Role of cap modules for substrate selectivity
Due to the location of the catalytic residues at the C-termini of the β-strands in the Rossmann core (see Fig. 1), the active site of HAD phosphatases is open. Therefore, C0 members such as PNKP or the RNA polymerase II C-terminal domain (CTD) phosphatases tend to process macromolecular substrates, and the bound substrate itself functions as a cap by excluding bulk solvent. In these cases, substrate selectivity may be provided by a number of invariant residues that line the entrance to the active site. However, structures of bacterial HAD phosphatases indicate that uncapped phosphatases may also utilize small substrates due to ‘pseudocapping’ by oligomerization via the flap segment . The presence of distinct C1/C2-type cap modules (or the pseudocapping by oligomerization) sterically restricts access to the catalytic cavity, and allows phosphatases to act on small molecules, which can be sequestered within the active site by cap closure. As an exception to this general rule, two capped phosphatases have been shown to act on macromolecular substrates: Eya, which can dephosphorylate the C-terminal tyrosyl residue of histone H2AX , and chronophin, which dephosphorylates not only pyridoxal 5′-phosphate, but also pSer3 of the actin-binding factor cofilin [23,25]. Therefore, capped proteins can be accessible to the termini of phosphoproteins.

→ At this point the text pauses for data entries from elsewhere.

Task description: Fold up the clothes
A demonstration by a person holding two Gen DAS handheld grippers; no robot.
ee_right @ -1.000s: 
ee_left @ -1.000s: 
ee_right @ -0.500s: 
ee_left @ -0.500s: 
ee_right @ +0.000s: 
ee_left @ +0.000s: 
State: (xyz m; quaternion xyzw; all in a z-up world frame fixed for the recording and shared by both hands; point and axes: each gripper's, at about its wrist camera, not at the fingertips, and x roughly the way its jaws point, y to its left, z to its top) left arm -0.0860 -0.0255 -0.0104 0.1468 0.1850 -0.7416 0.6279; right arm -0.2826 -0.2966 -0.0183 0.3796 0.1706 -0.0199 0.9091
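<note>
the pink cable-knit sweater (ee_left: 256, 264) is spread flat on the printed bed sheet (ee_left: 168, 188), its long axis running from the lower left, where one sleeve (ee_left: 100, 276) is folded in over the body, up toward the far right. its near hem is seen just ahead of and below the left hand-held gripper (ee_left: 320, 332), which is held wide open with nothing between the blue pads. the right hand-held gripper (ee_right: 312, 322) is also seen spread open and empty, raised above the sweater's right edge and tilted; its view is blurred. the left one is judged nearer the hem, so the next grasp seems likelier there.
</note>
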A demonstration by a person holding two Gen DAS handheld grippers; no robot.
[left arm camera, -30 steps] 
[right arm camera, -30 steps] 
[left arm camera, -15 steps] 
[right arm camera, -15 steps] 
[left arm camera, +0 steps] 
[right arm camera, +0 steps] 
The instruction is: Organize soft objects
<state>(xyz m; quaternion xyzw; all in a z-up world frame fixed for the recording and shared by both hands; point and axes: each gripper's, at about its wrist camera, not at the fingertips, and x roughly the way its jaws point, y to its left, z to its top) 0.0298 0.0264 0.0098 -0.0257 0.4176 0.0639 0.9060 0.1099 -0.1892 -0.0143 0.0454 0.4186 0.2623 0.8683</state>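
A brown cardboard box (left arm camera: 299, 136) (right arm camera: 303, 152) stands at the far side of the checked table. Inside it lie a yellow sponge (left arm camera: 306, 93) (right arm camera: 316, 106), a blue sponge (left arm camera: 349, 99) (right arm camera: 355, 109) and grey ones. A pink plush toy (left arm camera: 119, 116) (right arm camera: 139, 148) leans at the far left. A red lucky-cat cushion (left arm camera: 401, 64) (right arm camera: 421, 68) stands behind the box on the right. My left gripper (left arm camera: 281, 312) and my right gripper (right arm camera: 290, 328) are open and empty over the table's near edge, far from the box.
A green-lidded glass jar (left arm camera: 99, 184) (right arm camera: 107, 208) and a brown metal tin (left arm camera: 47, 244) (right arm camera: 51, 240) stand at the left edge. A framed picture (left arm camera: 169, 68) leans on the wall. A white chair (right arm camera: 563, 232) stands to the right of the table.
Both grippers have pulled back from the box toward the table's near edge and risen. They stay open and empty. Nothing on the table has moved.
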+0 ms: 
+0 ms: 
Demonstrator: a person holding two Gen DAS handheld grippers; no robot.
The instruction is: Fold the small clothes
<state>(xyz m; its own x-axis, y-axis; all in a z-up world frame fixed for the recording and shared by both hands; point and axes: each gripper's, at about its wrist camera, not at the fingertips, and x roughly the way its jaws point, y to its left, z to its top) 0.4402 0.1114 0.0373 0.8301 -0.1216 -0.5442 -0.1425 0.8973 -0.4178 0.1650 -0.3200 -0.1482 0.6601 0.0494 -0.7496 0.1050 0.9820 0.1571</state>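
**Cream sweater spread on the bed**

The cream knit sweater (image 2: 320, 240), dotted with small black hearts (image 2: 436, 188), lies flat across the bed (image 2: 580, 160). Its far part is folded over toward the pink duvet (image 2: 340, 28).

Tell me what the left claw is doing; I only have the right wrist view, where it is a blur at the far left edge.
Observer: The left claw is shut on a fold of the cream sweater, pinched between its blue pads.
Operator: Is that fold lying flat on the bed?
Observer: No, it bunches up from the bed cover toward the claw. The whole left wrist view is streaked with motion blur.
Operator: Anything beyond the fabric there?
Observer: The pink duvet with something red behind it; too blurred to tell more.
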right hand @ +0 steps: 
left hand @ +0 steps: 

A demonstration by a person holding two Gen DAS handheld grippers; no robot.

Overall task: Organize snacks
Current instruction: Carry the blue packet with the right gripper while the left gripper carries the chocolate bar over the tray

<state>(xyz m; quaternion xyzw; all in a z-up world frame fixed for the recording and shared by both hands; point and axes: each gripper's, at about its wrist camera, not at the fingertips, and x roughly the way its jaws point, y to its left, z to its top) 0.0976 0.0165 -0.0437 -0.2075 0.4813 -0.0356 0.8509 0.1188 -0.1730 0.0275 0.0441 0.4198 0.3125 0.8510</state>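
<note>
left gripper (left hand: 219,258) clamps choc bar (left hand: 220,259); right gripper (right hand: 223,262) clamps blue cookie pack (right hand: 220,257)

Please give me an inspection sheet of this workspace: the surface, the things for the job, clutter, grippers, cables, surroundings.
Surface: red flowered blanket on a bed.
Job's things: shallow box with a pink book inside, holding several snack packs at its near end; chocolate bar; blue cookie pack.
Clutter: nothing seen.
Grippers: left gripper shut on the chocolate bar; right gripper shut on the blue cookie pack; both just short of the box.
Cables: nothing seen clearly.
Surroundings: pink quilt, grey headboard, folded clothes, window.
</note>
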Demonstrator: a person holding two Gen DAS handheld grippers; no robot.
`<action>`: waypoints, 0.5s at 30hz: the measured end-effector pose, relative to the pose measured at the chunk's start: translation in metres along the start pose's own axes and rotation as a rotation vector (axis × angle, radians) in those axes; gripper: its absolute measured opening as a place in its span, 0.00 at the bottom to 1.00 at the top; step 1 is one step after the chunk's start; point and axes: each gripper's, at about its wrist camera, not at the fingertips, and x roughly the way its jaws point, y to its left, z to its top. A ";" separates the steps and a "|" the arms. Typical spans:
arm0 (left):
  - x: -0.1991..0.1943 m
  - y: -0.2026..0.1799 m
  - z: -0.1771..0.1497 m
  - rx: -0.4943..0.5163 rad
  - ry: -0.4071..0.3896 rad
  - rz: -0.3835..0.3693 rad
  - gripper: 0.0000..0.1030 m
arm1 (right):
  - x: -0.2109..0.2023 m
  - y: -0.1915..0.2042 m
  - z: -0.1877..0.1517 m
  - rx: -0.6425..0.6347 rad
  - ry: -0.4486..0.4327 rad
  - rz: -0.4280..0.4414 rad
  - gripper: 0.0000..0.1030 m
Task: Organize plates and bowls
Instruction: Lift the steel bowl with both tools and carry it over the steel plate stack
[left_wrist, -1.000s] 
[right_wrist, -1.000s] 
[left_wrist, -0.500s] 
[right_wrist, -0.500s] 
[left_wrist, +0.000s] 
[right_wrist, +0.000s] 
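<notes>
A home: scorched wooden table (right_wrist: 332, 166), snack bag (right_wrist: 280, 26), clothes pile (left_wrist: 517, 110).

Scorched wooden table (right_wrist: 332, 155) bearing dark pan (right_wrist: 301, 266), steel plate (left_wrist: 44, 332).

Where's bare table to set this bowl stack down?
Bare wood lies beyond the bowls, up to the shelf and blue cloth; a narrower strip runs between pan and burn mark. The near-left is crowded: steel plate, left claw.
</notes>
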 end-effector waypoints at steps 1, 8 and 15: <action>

Structural analysis of C1- and C2-type phosphatases has revealed the existence of ‘substrate specificity domains’ inserted in the caps [2,26]. These specificity modules generally consist of residues that interact with the substrate leaving group, define the electrostatic environment of the active site and activate the substrate for nucleophilic attack [26,27]. In addition, substrate binding may also stabilize the closed conformation of the cap domain, thereby providing specificity. As the number of structurally characterized mammalian HADs increases, it might become possible to identify conserved residues that are responsible for binding of particular substrate classes. However, determinants other than specific amino acid residues strategically placed in the cap modules may be important for specificity, such as those determining conformational flexibility and active-site sequestration .
HAD signature motifs
The catalytic core residues are highly conserved throughout the HAD phosphatase family and cluster into four signature motifs in the primary amino acid sequence that correspond to the four active site loop residues [1,3]. Therefore, the presence of these motifs provides a means of identifying family members via amino acid sequence alignments. Based on extensive work performed mostly on prokaryotes [2,14], HAD signature motif I contains the essential Asp nucleophile and has the extended consensus sequence hhhDxDx(T/V)(L/V)h (where h represents a hydrophobic residue, and x indicates any amino acid). The carboxylate group of the Asp nucleophile and the carbonyl backbone of the second Asp (Asp + 2) in motif I coordinate the essential Mg2+ in the active site. Motif II with the consensus sequence hhhhhh(S/T) contains a conserved Ser or Thr residue that helps to orient the substrate for nucleophilic attack by forming a hydrogen bond with its transferring phosphoryl group. Motif III is poorly conserved in comparison to the other motifs, and centers on a conserved Lys residue, which is spaced 18–30 residues apart from motif IV. The function of the motif III Lys is to stabilize the negative charge of the reaction intermediate together with Ser/Thr of motif II. Motif IV typically exhibits the consensus sequence (G/S)(D/S)x3-4(D/E)hhhh, but a DD signature instead of a Dx3-4D sequence is also observed [29,30]. Together with the Asp residues of motif I, the conserved motif IV acidic Asp or Glu residues are involved in the coordination of Mg2+. Motifs I–IV are spatially arranged around a single binding cavity at the C-terminal end of the strands of the central sheet that forms the active site of HAD phosphatases (see Fig. 1A,B).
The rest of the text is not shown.